Then we can convince you and convince the people around you, right?
That's the way that rights were always approached.
That culture of rights has been undermined.
dave rubin
So let's pause there for a second because we're dealing with this cancel culture nonsense.
Right now do you think that there is just a certain inertia to movements like cancel culture because of because of all of the stuff that we started this conversation talking about that it's like we've had this thing slowly building but now it does feel like it hit the tipping point and now it's just spread everywhere.
Do you think there's like a functional reason for that?
ben shapiro
Yeah, I mean, I think that there have been decades of an attempt to rethink what rights actually mean.
So one of the things that the left has done is, in the same way that we started off by talking about the redefinition of racism, they've redefined nearly every term that we've talked about here.
They've redefined every element of American philosophy to mean almost the precise reverse of what it originally was meant to mean.
They've redefined virtually all of American history, which is what the 1619 Project is about.
And they've redefined our culture of rights so that rights are, in fact, ways to oppress people.
This is when we talked a little bit earlier about the right to free speech being seen as a way for the powerful to silence the powerless.
And you see people actually saying this kind of stuff.
It's crazy.
dave rubin
I mean, this is in effect what white fragility is about.
This is in effect what all of the, the whole BLM platform, this is what it is about.
Like you're not just making this stuff up.
ben shapiro
No, I mean, and when I wrote the book, I didn't realize that it was going to break in the open this way.
I really thought that, honestly, when COVID hit in March, I thought, OK, I wrote this book to rush out before the election, and now it's going to be irrelevant because it's all going to be COVID all the time.

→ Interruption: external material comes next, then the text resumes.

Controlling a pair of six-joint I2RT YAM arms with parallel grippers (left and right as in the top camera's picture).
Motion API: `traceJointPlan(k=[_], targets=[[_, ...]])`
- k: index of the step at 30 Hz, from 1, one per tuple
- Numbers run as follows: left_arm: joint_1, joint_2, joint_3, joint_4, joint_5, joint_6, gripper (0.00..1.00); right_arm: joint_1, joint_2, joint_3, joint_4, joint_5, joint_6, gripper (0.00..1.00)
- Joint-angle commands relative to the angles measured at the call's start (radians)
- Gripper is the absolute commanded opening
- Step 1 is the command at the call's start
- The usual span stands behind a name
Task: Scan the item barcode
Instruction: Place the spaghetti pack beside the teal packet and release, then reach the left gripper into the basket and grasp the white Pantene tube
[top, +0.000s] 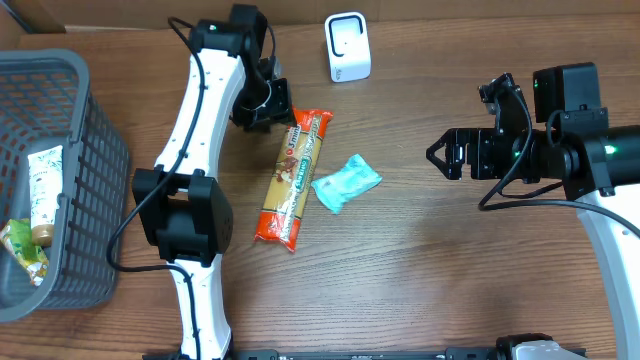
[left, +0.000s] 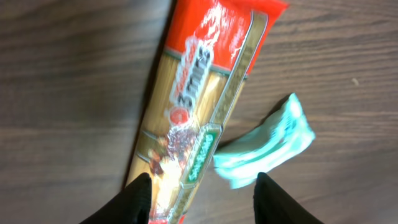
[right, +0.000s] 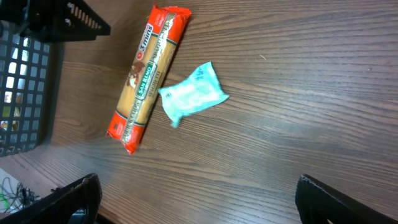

And then all this stuff just broke loose in the last couple of months.
And I thought, wow, I mean, I'm not a prophet, but if I were.
But that's really how it feels.
I mean, looking back through the book and realizing that all the arguments that I was making against this particular vision of America, which I call disintegrationist.
And the reason I call it disintegrationist is because I think that it really stands for the coming apart of America.
I think that there's a group of people who say, here are all the things we have in common.
And as Lincoln said, we have to be brothers, because if we're not brothers, we're going to be enemies, right?
That's just how this is going to be.
The better angels of our nature had better win, and we better all be on the same page.
Or we're going to fall apart.
I think there's a group of people who believe that they are the sole expositors of ultimate truth.
And as the sole expositors of ultimate truth, they get to club everybody else into submission.
And therefore, all of the checks and balances should go away because they are now the godlike leaders who know all the wisdom of the ages.
They're the best people who have ever lived.
dave rubin
Isn't it incredible that they are better than everyone that came before them?
ben shapiro
What lucky people we are to be living in this time with such unbelievably special people who get to rip down statues of Ulysses S. Grant and who get to suggest that Abraham Lincoln was a bad man.
Whereas they, if they had been living in 1863, they wouldn't have just been abolitionists.
They would have been people who are arguing for all end to segregation and complete Mixing of people of different races.
All the principles they hold today that are good principles, right?
All those principles, they would have held them doubtless in 1863 with no background in any of this stuff.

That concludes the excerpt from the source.